ASSIGNED TASK >> Reproduce all the entries precisely.

(Records from a data source)
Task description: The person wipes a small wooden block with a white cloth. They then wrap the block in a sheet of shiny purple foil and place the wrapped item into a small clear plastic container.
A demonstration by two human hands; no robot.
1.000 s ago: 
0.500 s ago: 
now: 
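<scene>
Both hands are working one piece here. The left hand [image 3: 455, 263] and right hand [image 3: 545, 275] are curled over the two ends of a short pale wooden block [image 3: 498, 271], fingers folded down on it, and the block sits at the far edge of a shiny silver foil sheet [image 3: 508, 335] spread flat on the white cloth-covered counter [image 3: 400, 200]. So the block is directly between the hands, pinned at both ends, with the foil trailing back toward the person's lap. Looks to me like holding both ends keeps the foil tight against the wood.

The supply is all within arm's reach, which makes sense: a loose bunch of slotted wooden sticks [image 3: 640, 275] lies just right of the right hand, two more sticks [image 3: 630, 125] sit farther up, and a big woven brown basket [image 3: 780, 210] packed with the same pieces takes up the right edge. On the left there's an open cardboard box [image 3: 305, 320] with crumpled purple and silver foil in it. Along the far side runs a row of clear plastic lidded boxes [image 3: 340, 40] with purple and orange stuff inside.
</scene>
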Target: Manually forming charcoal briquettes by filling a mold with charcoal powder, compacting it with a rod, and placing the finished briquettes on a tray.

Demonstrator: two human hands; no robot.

REPLY >>
Task description: The person wipes a small wooden block with a white cloth. They then wrap the block in a sheet of shiny purple foil and place the wrapped item into a small clear plastic container.
A demonstration by two human hands; no robot.
1.000 s ago: 
0.500 s ago: 
now: 
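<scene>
Both hands are working one piece here. The left hand [image 3: 455, 263] and right hand [image 3: 545, 275] are curled over the two ends of a short pale wooden block [image 3: 498, 271], fingers folded down on it, and the block sits at the far edge of a shiny silver foil sheet [image 3: 508, 335] spread flat on the white cloth-covered counter [image 3: 400, 200]. So the block is directly between the hands, pinned at both ends, with the foil trailing back toward the person's lap. Looks to me like holding both ends keeps the foil tight against the wood.

The supply is all within arm's reach, which makes sense: a loose bunch of slotted wooden sticks [image 3: 640, 275] lies just right of the right hand, two more sticks [image 3: 630, 125] sit farther up, and a big woven brown basket [image 3: 780, 210] packed with the same pieces takes up the right edge. On the left there's an open cardboard box [image 3: 305, 320] with crumpled purple and silver foil in it. Along the far side runs a row of clear plastic lidded boxes [image 3: 340, 40] with purple and orange stuff inside.
</scene>
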Target: Manually forming charcoal briquettes by filling a mold with charcoal powder, compacting it with a rod, and placing the finished briquettes on a tray.

Demonstrator: two human hands; no robot.

The exercise asks for nothing more.